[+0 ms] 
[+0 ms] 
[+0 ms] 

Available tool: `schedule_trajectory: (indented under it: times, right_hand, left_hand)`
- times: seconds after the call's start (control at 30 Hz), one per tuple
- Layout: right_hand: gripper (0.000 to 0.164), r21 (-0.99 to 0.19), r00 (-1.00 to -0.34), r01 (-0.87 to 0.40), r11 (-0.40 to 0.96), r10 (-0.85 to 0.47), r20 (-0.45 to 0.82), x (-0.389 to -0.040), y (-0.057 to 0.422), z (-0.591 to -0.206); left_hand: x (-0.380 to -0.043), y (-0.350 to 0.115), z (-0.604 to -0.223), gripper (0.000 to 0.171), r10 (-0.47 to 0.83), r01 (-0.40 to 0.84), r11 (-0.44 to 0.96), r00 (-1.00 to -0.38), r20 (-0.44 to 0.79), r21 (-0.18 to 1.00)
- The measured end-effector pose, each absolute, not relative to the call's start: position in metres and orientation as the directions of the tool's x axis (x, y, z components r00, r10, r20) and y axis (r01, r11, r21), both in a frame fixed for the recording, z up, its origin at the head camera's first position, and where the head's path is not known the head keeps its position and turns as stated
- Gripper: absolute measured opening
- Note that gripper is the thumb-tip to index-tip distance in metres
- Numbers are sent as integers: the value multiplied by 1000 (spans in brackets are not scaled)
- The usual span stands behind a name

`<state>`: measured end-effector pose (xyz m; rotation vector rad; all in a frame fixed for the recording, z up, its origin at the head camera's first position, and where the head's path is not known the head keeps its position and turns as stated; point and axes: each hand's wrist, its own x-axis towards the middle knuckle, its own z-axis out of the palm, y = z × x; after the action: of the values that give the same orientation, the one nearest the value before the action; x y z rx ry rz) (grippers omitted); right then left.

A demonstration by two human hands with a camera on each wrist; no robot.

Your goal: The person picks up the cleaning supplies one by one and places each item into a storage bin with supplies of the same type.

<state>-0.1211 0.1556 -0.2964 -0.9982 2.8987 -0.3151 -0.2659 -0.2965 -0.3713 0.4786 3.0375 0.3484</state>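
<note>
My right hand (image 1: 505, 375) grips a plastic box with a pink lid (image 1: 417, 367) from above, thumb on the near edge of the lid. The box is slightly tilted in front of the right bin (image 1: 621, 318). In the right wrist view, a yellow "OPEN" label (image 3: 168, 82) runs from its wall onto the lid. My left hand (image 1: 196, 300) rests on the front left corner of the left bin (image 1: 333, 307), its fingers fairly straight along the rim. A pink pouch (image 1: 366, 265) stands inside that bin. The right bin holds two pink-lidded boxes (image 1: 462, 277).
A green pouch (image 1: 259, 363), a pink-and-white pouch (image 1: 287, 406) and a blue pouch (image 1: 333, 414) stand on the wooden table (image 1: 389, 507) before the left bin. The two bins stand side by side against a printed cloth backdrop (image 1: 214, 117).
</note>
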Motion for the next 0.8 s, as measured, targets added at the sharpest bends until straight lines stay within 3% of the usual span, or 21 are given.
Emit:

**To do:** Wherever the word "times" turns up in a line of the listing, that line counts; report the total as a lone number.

**Your response:** 2